Time based merge for survival data
A common task in survival analysis is the creation of start,stop data sets which have multiple intervals for each subject, along with the covariate values that apply over that interval. This function aids in the creation of such data sets.
tmerge(data1, data2, id,..., tstart, tstop, options)
data1 |
the primary data set, to which new variables and/or observation will be added |
data2 |
second data set in which all the other arguments will be found |
id |
subject identifier |
... |
operations that add new variables or intervals, see below |
tstart |
optional variable to define the valid time range for each subject, only used on an initial call |
tstop |
optional variable to define the valid time range for each subject, only used on an initial call |
options |
a list of options. Valid ones are idname, tstartname, tstopname, delay, na.rm, and tdcstart. See the explanation below. |
The program is often run in multiple passes, the first of which defines the basic structure, and subsequent ones that add new variables to that structure. For a more complete explanation of how this routine works refer to the vignette on time-dependent variables.

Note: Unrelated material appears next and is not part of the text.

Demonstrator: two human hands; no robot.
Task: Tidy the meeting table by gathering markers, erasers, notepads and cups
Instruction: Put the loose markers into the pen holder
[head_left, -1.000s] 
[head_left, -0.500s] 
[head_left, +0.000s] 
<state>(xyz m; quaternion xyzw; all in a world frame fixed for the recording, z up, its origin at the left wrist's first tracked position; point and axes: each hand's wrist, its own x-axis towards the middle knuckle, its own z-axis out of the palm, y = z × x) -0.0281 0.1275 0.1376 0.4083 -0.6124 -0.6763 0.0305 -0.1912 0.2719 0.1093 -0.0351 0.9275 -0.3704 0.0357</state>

There are 4 types of operational arguments: a time dependent covariate (tdc), cumulative count (cumtdc), event (event) or cumulative event (cumevent). Time dependent covariates change their values before an event, events are outcomes.
newname = tdc(y, x, init) A new time dependent covariate
variable will created.
The argument y
is assumed to be on the
scale of the start and end time, and each instance describes the
occurrence of a "condition" at that time.
The second argument x
is optional. In the case where
x
is missing the count variable starts at 0 for each subject
and becomes 1 at the time of the event.
If x
is present the value of the time dependent covariate
is initialized to value of init
, if present, or
the tdcstart
option otherwise, and is updated to the
value of x
at each observation.
If the option na.rm=TRUE
missing values of x
are
first removed, i.e., the update will not create missing values.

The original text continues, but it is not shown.